§ About this task:
With the line that contains "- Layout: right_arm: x" as the final line, return every line from the start of the data below exactly.

%%

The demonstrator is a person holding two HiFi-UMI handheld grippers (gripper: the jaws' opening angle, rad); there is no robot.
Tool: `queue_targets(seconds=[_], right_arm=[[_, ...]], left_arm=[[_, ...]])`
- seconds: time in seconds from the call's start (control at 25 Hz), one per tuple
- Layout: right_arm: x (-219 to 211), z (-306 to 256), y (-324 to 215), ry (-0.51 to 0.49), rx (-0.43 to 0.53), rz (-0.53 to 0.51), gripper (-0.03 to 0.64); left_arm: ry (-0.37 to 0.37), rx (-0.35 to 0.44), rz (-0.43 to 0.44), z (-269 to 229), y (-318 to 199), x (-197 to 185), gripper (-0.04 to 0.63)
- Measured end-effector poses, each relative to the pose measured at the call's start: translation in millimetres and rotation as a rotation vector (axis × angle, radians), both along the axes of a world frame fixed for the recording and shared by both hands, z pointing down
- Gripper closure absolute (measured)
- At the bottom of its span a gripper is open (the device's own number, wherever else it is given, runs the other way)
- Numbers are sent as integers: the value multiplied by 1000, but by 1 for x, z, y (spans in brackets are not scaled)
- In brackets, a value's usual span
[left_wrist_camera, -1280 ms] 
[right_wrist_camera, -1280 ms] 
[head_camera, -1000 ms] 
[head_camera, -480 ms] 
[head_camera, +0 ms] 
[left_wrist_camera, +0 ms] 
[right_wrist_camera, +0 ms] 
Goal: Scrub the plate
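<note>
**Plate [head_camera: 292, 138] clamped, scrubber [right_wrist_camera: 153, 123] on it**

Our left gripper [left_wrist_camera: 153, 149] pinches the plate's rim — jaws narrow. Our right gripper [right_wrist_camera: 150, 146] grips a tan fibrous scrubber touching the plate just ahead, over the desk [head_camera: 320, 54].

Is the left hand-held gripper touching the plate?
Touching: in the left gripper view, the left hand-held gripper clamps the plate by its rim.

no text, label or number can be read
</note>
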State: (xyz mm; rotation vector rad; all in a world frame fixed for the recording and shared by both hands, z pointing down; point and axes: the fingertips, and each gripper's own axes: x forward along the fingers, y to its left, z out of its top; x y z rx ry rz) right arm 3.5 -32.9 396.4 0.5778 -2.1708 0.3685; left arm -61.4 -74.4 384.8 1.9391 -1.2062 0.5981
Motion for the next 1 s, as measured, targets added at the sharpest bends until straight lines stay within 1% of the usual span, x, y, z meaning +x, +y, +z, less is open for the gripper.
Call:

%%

§ Answer to the problem:
The demonstrator is a person holding two HiFi-UMI handheld grippers (gripper: the jaws' opening angle, rad); there is no robot.
Tool: `queue_targets(seconds=[_], right_arm=[[_, ...]], left_arm=[[_, ...]])`
- seconds: time in seconds from the call's start (control at 25 Hz), one per tuple
- Layout: right_arm: x (-219 to 211), z (-306 to 256), y (-324 to 215), ry (-0.51 to 0.49), rx (-0.43 to 0.53), rz (-0.53 to 0.51), gripper (-0.03 to 0.64); left_arm: ry (-0.37 to 0.37), rx (-0.35 to 0.44), rz (-0.43 to 0.44), z (-269 to 229), y (-318 to 199), x (-197 to 185), gripper (-0.04 to 0.63)

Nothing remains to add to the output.